Switch branches/tags
Nothing to show
Find file History
Fetching latest commit…
Cannot retrieve the latest commit at this time.

README.md

Google Datalab for Machine Learning Education

Running Datalab Locally

With Docker

Follow these steps to set up a local Datalab environment on Mac, Windows, or Linux using Docker:

NOTE: If you are using a Chromebook, see Running Datalab on Google Cloud instead for Cloud setup instructions.

  1. Install Docker on your computer; follow the appropriate instructions and download links for your operating system.

  2. Download the .zip of the latest release of the exercises, and unzip to the location of your choice.

  3. Open your terminal, and run the following command to launch the datalab Docker container.

    For Mac/Linux:

    docker run -it -p "127.0.0.1:8081:8080" -v "${HOME}:/content" \
        gcr.io/cloud-datalab/datalab:local-20170224
    

    For Windows:

    docker run -it -p "127.0.0.1:8081:8080" -v "\path\to\exercise_directory:/content" gcr.io/cloud-datalab/datalab:local-20170224
    

    NOTE: If you haven't previously run the above command, Docker will output the message "Unable to find image locally," and then will proceed to download the image.

  4. Load http://localhost:8081/ in your web browser.

  5. You should now have a local Datalab instance running in your browser. Click the Home icon to navigate to your home directory:

    Datalab home button

  6. Navigate to the folder with your exercises (the location where you unzipped the files in Step #2). Click on an .ipynb exercise to run it.

    Alternatively, you can click the Upload button in the Docker web interface and upload the .ipynb files via the filesystem.

Running Datalab on Google Cloud

Setting Up For Individual Self-Study Use

Here is how to set up your own Datalab VM running on Google Cloud:

  1. Select existing or create new Google Cloud Project using your favorite browser. You must be in the OWNER role to continue.

  2. Start Cloud Shell. Click "Activate Google Cloud Shell" at the top of the console window. Click on "Start cloud shell" in the dialog box that opens the first time.

    Start Cloud Shell

  3. Create a new Datalab VM in the current Google Cloud Project. From the Cloud Shell console, run the following commands:

    git clone https://github.com/google/eng-edu.git
    ./eng-edu/ml/cc/bin/datalab_create.sh
    
  4. Connect Cloud Shell to a running Datalab VM. From the Cloud Shell console, run the following command:

    ./eng-edu/ml/cc/bin/datalab_connect.sh
    

    If you are asked to set up an SSH key or a passphrase, press enter to stick with the defaults.

  5. Wait for the Cloud Shell console message that Datalab VM is ready for use.

    Click on the "Web preview" button of the Cloud Shell window menu (the up arrow icon at the top-left), then under "Change port" select port 8081 to open a webpage containing the Datalab application.

    Start Cloud Shell

    New browser tab with the Datalab application should open.

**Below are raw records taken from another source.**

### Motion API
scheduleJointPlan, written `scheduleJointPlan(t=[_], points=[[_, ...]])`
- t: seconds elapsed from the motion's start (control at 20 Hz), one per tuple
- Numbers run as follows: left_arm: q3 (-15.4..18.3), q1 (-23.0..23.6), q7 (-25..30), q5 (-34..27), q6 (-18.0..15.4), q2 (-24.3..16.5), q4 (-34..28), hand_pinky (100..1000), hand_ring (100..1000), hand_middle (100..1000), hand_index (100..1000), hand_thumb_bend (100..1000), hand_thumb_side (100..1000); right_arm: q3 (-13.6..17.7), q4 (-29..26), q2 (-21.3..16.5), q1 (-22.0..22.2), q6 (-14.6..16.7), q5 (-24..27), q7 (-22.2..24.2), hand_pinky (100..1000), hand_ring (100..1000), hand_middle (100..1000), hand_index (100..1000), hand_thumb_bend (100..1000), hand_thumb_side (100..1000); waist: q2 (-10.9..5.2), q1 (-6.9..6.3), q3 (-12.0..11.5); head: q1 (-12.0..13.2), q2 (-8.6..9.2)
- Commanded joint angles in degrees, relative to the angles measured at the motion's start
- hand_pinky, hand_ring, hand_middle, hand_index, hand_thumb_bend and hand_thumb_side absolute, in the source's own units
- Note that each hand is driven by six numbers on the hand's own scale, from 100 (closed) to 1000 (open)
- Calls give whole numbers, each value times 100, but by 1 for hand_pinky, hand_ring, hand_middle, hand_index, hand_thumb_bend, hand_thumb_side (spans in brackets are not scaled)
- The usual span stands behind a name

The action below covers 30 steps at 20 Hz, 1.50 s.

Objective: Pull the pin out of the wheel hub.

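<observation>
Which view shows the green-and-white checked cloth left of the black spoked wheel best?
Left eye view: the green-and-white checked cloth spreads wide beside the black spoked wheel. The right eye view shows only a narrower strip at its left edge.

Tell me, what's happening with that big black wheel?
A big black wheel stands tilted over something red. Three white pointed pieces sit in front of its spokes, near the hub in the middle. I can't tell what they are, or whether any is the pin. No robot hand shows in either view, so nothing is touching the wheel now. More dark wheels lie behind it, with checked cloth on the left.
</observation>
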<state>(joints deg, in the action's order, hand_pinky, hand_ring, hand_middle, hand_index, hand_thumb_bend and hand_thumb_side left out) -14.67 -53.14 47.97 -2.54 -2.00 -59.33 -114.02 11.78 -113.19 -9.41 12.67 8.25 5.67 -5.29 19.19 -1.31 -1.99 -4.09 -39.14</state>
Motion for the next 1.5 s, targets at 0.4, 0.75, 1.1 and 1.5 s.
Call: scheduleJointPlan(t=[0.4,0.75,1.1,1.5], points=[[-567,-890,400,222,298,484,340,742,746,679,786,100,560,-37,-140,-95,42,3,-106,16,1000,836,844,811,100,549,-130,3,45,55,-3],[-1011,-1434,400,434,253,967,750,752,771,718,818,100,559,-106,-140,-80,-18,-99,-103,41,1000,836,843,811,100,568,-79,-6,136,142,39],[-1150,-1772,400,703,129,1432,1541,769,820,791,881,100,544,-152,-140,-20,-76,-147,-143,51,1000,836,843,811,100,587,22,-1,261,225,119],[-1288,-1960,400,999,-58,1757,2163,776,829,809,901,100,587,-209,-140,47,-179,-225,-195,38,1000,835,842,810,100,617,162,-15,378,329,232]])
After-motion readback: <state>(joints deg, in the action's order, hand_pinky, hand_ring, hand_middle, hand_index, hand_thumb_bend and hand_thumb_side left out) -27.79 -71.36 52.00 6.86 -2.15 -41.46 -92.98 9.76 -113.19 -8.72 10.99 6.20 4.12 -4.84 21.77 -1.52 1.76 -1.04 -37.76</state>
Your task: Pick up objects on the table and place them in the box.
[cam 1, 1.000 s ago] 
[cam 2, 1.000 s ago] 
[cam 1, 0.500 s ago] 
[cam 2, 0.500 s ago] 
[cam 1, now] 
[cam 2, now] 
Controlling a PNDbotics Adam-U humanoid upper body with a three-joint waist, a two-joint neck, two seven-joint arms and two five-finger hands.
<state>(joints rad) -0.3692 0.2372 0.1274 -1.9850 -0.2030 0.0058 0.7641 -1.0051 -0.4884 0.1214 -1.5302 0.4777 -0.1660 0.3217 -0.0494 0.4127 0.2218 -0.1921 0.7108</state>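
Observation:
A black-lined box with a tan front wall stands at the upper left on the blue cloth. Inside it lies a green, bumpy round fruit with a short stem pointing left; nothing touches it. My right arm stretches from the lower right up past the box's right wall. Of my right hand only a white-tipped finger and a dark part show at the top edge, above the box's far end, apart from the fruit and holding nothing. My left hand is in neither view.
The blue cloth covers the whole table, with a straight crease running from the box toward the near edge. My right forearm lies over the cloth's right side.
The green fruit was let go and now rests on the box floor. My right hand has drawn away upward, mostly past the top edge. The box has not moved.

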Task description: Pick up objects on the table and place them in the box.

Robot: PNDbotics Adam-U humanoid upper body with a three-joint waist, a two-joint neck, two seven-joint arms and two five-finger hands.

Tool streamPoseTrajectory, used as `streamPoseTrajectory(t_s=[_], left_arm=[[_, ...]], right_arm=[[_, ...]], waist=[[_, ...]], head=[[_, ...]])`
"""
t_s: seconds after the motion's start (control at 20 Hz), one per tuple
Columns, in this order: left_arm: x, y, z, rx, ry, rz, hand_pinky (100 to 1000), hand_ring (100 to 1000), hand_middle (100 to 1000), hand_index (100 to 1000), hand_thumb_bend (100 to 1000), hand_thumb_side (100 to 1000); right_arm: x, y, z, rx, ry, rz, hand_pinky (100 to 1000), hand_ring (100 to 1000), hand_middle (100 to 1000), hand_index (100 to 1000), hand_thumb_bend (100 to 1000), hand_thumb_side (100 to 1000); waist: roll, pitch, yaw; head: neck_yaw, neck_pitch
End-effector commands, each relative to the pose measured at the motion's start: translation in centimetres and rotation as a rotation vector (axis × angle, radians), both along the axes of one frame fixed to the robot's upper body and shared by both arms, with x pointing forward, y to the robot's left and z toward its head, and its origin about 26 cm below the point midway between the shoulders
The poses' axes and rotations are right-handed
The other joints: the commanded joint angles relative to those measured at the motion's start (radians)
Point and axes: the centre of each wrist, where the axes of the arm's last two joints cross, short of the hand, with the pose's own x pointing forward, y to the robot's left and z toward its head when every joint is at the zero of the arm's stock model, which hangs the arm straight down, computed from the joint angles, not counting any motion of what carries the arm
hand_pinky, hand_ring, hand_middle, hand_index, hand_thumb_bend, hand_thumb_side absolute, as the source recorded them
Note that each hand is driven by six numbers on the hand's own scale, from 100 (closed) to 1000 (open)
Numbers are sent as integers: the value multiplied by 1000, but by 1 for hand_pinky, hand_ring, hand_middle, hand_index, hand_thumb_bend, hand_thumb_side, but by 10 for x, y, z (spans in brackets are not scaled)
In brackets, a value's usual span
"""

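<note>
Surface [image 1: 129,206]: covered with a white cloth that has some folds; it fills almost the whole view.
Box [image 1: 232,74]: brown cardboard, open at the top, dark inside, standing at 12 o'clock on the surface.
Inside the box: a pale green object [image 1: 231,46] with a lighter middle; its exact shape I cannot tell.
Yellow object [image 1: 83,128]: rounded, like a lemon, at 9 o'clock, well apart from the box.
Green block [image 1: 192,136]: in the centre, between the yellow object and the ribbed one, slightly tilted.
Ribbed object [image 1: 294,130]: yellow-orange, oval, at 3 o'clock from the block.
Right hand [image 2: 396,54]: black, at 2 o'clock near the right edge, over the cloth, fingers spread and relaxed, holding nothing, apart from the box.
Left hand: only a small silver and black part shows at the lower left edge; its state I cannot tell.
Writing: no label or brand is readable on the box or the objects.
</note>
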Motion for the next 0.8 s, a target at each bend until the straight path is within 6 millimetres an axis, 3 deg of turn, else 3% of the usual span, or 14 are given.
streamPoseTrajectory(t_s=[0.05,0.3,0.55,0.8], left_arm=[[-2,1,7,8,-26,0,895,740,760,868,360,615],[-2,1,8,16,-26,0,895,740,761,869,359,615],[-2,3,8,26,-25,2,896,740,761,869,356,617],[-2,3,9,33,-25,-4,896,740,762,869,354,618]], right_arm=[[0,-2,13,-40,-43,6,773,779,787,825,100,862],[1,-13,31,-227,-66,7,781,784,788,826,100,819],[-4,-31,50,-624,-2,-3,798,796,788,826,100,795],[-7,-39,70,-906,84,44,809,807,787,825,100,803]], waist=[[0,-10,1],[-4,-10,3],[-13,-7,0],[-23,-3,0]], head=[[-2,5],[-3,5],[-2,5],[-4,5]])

Click "Accept" to accept the terms of service and proceed.

  6. Click on the Notebook button to open a new notebook. In the notebook, in a code cell, run the following commands to download and extract the exercises:

    !wget https://storage.googleapis.com/ml_universities/ml-universities-notebooks-20170410.tar.gz \
        -O /content/datalab/notebooks/ml-universities-notebooks-20170410.tar.gz
    !tar -zxvf /content/datalab/notebooks/ml-universities-notebooks-20170410.tar.gz \
        -C /content/datalab/notebooks/
    

    Then, click on the Google Cloud Datalab logo in the top bar to go back to the Datalab homepage. In the Datalab file UI, click on the datalab folder link, then notebooks, and then ml-exercises. Then click any of the exercise .ipynb links to run a notebook.

  7. You may choose to permanently delete your Datalab VM in the current Google Cloud Project after use. There is no undo for this operation. The Datalab VM, the interactive notebooks and all data will be permanently deleted. If you wish to proceed, from the Cloud Shell console, run the following command:

    ./eng-edu/ml/cc/bin/datalab_delete.sh
    

Setting Up For A Class Use: One Teacher, Multiple Students

Here is how to set up several Datalab VMs running on Google Cloud for access by your students:

As a Teacher

  1. Select existing or create new Google Cloud Project using your favorite browser. You must be in the OWNER role to continue. All students would need a valid Google account to participate.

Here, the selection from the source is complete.